Kaaris : Alors, vous avez apprécié ?
Kiblind : Ouais, carrément. La scène paraissait peut-être juste un peu étroite, pour toi. Plus grand ça aurait pas été grave…
Kaaris : (Rires) Non, non. En vrai, j’étais bien. C’est juste une question d’aura. C’est vrai que j’aurai pu un peu plus bouger, mais c’était cool, franchement j’étais bien.
Kiblind : Et l’équipe qui est derrière toi sur scène…
Kaaris : Il faut faire ça. Ça fait du renfort. Peut-être que 20% de la force elle est là.
Kiblind : Parce que c’est tes vrais potes, des Sevrannais comme toi ?
Kaaris : Ouais, ouais, c’est tous des vrais potes, des Sevrannais. C’est des mecs avec qui je vis, on habite tous ensemble. Pas dans la même maison, mais dans le même quartier, Rougemont, « RGT » on appelle ça.
Kiblind : Parlons du phénomène à présent, et de ta médiatisation soudaine. Comment tu gères, d’une part l’explosion et d’autre part la diversité des médias qui s’intéressent à toi, de Booska-P à France Inter, de l’Abcdrduson à Canal + ?
Kaaris : Je vais pas te mentir. Comme j’ai galéré pour en arriver là, j’ai beaucoup de recul sur ça. Les gens pensent que je suis là, que je fais le fanfaron… Non, non, j’ai énormément de recul par rapport à ça. Je sais ce que je fais et ça m’étonne pas.

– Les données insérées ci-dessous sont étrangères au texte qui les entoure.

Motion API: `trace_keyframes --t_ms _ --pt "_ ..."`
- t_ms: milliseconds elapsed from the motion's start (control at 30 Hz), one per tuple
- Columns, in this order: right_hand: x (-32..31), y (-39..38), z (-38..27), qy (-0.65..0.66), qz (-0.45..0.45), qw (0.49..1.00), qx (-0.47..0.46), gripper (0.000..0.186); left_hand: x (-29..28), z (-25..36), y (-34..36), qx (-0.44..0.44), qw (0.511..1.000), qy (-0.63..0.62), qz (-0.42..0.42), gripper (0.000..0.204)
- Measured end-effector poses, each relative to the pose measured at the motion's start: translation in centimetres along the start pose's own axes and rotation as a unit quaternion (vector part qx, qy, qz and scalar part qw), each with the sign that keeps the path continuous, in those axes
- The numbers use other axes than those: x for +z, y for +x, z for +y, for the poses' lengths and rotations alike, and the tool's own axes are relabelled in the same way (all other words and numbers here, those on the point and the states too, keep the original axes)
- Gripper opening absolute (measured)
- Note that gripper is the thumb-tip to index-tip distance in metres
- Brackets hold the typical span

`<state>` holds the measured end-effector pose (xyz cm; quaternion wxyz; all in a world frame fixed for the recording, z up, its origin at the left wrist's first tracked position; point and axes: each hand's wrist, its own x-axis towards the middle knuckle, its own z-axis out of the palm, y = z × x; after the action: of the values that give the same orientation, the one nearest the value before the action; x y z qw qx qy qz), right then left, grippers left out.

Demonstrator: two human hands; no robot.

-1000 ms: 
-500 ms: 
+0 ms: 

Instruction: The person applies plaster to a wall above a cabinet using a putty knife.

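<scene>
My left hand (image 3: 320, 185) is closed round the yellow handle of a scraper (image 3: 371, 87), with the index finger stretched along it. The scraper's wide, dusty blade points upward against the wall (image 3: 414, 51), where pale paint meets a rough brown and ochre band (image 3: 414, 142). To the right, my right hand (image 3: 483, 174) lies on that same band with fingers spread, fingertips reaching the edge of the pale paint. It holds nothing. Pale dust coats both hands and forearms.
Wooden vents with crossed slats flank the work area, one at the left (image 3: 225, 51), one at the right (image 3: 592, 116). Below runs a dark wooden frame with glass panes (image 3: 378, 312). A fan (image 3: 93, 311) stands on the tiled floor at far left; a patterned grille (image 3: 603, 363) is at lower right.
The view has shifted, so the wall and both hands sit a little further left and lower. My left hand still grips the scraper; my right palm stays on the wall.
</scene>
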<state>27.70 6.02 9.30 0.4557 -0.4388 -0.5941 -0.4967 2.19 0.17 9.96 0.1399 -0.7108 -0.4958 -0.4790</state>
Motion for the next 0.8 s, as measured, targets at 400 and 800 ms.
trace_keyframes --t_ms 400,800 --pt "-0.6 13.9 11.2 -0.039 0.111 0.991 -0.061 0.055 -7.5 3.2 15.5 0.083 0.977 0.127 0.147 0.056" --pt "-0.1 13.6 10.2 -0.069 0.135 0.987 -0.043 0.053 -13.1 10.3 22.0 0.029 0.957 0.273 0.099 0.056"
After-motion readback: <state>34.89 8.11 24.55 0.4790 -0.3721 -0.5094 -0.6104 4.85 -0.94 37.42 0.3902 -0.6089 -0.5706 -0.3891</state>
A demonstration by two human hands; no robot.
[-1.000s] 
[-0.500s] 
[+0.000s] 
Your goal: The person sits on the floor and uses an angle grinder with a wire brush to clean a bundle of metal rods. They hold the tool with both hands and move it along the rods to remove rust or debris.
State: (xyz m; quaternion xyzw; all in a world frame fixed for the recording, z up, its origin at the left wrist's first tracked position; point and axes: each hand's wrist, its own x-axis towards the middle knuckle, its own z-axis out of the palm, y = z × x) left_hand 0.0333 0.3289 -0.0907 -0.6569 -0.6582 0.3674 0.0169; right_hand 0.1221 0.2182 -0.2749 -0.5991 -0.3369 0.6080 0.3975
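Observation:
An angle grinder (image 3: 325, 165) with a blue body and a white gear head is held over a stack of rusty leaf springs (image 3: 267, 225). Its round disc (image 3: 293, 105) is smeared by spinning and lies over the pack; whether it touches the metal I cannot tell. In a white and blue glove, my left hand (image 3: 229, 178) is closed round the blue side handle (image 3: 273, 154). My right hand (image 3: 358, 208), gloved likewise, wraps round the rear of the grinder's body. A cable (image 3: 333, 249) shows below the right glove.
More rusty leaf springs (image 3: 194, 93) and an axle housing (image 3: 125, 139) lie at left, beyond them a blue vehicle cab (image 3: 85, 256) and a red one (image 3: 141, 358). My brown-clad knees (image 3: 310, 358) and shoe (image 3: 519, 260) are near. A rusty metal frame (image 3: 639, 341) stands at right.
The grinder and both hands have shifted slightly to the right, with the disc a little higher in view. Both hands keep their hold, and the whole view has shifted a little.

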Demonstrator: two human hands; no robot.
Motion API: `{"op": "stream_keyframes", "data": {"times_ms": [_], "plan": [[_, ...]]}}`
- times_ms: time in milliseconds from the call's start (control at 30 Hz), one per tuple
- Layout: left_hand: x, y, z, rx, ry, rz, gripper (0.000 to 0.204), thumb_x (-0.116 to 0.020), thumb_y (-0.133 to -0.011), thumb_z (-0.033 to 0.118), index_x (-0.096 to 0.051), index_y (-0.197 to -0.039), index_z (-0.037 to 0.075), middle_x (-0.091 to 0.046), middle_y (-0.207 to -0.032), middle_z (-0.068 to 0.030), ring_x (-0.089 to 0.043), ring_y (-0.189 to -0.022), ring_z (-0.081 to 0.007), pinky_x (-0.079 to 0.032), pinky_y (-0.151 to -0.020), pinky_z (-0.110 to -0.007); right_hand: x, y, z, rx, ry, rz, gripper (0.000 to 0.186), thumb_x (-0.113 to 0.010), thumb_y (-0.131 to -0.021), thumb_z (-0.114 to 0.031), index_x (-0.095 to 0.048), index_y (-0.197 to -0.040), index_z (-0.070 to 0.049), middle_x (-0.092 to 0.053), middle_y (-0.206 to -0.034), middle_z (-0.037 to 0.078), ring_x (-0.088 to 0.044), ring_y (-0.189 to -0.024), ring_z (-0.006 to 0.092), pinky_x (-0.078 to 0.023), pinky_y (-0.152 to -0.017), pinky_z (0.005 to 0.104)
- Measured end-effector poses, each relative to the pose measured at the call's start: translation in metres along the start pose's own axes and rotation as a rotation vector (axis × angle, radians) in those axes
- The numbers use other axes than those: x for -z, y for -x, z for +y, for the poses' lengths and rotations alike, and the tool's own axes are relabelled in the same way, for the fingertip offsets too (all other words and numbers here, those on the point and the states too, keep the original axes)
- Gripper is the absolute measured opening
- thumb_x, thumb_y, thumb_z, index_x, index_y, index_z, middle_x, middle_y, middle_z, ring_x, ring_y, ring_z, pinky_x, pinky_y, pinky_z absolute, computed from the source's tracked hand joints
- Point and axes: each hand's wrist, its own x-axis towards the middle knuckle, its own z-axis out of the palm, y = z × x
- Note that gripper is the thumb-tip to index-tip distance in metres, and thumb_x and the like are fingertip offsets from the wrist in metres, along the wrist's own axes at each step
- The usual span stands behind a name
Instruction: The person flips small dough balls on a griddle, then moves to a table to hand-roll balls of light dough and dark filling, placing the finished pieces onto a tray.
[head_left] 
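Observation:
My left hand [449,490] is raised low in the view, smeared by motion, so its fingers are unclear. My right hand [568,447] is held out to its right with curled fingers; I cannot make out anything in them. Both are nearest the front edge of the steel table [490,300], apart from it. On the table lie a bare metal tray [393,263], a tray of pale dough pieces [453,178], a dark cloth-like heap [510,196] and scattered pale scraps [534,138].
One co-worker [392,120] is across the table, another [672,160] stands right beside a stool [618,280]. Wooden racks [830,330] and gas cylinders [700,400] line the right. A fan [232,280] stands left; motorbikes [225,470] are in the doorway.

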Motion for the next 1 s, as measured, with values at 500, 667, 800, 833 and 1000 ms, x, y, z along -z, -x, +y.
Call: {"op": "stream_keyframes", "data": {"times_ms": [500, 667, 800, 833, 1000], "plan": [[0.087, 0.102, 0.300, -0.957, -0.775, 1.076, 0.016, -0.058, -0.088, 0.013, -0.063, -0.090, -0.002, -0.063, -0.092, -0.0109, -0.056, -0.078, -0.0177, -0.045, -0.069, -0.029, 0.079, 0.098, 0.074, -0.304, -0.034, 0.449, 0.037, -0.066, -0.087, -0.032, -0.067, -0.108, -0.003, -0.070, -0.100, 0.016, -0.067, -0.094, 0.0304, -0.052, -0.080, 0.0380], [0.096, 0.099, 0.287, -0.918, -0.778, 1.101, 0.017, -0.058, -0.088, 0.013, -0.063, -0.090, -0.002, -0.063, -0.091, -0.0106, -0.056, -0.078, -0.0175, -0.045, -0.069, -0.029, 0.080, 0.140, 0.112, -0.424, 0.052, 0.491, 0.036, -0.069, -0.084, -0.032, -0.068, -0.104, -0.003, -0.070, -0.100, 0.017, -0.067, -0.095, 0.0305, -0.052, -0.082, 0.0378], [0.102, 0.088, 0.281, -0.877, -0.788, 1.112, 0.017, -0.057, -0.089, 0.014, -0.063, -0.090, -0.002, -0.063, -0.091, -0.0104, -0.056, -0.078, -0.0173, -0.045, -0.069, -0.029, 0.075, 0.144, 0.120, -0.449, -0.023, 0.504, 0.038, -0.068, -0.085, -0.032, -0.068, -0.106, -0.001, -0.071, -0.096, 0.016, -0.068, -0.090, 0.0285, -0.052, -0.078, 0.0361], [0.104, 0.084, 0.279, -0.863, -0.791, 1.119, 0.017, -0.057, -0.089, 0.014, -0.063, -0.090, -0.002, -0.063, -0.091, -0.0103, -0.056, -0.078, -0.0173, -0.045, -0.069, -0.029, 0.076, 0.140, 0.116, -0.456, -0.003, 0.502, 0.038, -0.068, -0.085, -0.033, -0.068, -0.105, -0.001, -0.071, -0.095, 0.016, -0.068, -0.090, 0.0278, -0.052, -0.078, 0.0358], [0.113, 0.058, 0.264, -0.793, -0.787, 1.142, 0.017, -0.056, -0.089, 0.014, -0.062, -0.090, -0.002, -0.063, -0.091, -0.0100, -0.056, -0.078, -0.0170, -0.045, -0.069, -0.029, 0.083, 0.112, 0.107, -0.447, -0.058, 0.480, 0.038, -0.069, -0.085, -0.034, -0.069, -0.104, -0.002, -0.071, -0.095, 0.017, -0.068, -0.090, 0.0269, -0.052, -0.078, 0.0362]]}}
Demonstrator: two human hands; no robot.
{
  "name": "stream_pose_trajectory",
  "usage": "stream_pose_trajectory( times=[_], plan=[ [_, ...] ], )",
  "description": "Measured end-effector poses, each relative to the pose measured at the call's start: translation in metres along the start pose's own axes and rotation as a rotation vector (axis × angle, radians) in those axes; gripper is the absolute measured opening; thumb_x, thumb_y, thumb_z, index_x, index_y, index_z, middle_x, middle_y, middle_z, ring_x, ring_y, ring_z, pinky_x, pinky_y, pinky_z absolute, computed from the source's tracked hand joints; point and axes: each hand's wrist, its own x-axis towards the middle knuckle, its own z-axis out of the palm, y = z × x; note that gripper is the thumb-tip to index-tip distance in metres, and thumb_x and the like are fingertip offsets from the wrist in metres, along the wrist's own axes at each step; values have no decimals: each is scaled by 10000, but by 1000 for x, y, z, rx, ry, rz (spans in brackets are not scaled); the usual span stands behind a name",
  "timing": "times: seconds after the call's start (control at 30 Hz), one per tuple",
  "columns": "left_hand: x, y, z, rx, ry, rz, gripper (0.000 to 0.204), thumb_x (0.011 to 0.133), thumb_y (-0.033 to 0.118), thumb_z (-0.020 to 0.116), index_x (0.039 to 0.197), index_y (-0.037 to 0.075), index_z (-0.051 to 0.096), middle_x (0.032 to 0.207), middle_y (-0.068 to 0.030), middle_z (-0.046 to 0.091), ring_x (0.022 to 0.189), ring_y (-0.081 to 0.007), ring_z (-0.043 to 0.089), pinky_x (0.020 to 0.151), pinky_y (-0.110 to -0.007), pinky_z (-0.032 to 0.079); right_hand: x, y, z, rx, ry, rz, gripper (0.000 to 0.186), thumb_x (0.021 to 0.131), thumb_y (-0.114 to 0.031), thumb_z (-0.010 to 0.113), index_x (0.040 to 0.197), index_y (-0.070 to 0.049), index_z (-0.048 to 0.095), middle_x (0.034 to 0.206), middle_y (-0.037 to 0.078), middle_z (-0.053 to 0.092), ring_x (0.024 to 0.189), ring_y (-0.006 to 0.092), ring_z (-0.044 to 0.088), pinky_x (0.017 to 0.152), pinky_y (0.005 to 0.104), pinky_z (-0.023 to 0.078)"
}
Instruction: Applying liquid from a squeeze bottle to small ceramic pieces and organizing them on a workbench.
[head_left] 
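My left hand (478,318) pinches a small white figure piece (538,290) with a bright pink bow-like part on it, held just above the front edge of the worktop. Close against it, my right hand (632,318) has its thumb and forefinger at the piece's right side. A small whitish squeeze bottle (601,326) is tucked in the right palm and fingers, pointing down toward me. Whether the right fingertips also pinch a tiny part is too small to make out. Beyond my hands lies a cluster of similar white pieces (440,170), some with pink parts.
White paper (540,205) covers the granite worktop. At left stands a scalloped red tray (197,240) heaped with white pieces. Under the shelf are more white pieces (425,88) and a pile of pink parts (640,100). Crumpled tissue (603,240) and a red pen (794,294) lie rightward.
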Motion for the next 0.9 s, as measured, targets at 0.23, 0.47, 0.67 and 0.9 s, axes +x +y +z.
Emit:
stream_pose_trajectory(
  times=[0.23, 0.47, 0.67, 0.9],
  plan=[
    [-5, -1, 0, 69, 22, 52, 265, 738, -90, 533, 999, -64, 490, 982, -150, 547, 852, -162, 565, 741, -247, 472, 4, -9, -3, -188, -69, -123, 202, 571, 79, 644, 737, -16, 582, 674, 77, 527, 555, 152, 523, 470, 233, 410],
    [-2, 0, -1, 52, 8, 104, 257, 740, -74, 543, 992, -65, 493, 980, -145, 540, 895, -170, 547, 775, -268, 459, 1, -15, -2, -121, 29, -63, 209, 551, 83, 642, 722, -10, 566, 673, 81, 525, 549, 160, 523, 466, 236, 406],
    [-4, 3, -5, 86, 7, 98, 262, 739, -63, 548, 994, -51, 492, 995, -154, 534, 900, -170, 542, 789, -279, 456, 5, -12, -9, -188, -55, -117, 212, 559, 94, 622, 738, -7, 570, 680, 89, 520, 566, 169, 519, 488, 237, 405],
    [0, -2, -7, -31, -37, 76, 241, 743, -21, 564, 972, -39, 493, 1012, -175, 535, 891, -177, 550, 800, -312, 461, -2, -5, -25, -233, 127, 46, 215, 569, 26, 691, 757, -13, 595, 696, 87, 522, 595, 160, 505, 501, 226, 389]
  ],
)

Kiblind : Ce qu’on notait aussi c’est cette capacité à rassembler un public très divers…
Kaaris : C’est ça le plus important. On fait des choses, en espérant des choses et c’est pas souvent ce qui arrive dans la réalité. Moi, je l’ai toujours espéré ça. J’ai jamais rêvé de faire du rap que pour les chiens de la casse. J’aime quand il y a des chiens de la casse, je me comprends quand je dis ça. Mais il faut qu’il y ait de tout : il faut qu’il y ait des petites meufs en tailleurs, il faut qu’il y ait des Blancs, des Chinois, des Arabes, il faut qu’il y ait de tout. C’est comme ça qu’on rassemble, c’est hyper important. Et moi je kiffe ça. Après, j’ai pas fait exprès, je vous le dis tout de suite. C’est pas du tout une volonté personnelle, c’est venu tout seul. Moi, je prends et ça fait vraiment plaisir.
Kiblind : Ça fait plus de dix ans que tu rappes et cet élargissement de ton public, il est venu rapidement mais assez naturellement. Depuis 2010, t’es apparu sur des featurings (Nubi, Despo, Alkpote, Brasco, etc.), c’est monté et puis il y a eu Z.E.R.O., « Kalash » avec Booba…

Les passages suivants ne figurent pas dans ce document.